■ REQUIRED ACTION
Only the lines from the one that contains "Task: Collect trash" through the last line of the records should appear, each printed exactly as it is.

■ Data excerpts
# # # # #

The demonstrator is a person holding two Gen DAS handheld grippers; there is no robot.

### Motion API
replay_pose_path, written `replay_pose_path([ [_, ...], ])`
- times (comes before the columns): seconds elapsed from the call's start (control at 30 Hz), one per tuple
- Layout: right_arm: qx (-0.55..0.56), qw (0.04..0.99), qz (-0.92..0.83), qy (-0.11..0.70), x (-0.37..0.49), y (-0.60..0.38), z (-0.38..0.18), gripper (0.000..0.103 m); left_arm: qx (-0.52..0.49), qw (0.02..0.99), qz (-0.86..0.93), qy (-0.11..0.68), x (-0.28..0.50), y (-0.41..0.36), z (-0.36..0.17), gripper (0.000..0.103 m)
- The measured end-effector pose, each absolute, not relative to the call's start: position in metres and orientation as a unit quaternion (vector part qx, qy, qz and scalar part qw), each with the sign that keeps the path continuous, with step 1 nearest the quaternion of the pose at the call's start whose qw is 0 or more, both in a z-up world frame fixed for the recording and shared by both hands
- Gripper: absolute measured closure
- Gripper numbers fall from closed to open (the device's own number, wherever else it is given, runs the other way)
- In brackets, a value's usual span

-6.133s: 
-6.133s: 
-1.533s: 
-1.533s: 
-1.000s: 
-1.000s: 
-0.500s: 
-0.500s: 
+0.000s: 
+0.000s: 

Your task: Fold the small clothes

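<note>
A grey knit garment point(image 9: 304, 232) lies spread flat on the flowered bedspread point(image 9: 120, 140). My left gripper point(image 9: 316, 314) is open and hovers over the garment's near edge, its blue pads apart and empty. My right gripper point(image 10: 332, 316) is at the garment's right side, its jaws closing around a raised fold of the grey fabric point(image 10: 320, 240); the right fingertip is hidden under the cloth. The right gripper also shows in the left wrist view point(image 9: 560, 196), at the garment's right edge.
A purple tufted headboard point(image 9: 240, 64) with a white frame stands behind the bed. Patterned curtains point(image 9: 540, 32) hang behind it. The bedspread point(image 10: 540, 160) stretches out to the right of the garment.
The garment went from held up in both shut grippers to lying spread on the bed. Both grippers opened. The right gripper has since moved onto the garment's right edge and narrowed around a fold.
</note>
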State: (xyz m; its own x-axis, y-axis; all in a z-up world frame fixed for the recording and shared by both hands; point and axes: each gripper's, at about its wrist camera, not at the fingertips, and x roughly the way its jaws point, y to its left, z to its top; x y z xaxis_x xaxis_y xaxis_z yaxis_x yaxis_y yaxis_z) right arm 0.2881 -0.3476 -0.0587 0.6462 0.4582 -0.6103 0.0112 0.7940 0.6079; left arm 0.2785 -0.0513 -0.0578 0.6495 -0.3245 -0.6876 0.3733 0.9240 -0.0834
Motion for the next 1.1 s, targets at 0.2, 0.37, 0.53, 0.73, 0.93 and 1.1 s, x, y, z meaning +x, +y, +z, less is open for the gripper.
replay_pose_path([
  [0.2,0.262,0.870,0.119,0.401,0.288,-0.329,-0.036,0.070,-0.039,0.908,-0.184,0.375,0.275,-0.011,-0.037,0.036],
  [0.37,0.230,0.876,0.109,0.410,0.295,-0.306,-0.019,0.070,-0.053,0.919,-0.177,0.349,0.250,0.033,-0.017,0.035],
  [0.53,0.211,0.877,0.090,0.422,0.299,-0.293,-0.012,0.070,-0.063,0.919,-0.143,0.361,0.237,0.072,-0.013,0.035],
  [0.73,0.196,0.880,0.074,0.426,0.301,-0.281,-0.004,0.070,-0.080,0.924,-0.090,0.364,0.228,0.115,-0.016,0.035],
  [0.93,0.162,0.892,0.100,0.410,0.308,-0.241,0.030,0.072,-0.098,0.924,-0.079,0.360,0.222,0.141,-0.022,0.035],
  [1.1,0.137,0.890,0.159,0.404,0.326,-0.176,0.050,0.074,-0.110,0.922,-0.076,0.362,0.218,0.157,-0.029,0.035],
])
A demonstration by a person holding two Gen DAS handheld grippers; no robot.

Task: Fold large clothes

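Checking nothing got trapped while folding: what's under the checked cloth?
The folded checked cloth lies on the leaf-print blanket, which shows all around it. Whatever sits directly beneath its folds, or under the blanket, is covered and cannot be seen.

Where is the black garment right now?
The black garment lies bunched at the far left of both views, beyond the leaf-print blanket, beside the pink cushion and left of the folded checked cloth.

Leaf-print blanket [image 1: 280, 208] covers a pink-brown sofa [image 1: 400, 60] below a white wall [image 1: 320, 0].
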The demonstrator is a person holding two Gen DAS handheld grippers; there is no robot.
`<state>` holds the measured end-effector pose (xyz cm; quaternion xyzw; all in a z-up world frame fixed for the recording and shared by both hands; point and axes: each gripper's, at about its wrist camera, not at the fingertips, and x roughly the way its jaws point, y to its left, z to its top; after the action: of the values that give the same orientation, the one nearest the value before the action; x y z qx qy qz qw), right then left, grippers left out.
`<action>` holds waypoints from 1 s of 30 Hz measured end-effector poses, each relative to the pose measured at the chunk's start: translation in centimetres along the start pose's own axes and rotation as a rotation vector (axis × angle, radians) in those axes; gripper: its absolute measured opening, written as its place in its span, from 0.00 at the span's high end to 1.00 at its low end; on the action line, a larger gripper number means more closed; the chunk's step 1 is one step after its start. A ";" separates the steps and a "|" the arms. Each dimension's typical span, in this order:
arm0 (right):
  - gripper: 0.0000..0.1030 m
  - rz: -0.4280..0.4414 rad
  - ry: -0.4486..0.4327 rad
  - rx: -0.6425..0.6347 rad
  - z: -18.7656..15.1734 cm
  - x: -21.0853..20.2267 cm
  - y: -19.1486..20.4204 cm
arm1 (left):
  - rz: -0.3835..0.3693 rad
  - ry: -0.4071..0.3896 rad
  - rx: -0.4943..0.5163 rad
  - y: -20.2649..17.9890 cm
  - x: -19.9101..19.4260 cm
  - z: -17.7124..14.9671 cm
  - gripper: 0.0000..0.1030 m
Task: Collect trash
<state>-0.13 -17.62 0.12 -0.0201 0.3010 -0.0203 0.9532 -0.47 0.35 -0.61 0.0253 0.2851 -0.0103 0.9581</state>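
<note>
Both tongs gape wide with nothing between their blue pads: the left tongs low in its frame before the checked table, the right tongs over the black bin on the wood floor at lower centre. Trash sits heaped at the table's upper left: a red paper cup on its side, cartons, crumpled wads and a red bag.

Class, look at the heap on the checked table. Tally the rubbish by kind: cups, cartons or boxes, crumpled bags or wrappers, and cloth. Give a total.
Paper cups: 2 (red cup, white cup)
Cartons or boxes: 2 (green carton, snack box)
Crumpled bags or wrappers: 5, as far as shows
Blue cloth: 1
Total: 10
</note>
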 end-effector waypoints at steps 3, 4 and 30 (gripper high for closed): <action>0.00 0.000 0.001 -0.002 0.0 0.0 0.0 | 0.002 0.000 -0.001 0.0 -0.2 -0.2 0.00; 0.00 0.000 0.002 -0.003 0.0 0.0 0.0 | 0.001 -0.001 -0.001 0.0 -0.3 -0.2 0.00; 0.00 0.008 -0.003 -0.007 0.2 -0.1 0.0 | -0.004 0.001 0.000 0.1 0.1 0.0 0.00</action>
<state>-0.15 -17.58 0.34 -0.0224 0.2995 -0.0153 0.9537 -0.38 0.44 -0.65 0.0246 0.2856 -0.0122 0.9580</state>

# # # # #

■ COMPLETED TASK
Task: Collect trash
<state>-0.13 -17.62 0.12 -0.0201 0.3010 -0.0203 0.9532 -0.47 0.35 -0.61 0.0253 0.2851 -0.0103 0.9581</state>
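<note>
Both tongs gape wide with nothing between their blue pads: the left tongs low in its frame before the checked table, the right tongs over the black bin on the wood floor at lower centre. Trash sits heaped at the table's upper left: a red paper cup on its side, cartons, crumpled wads and a red bag.

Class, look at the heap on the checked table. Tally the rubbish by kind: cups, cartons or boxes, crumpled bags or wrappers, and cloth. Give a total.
Paper cups: 2 (red cup, white cup)
Cartons or boxes: 2 (green carton, snack box)
Crumpled bags or wrappers: 5, as far as shows
Blue cloth: 1
Total: 10
</note>
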 end-effector waypoints at steps 3, 4 and 30 (gripper high for closed): <action>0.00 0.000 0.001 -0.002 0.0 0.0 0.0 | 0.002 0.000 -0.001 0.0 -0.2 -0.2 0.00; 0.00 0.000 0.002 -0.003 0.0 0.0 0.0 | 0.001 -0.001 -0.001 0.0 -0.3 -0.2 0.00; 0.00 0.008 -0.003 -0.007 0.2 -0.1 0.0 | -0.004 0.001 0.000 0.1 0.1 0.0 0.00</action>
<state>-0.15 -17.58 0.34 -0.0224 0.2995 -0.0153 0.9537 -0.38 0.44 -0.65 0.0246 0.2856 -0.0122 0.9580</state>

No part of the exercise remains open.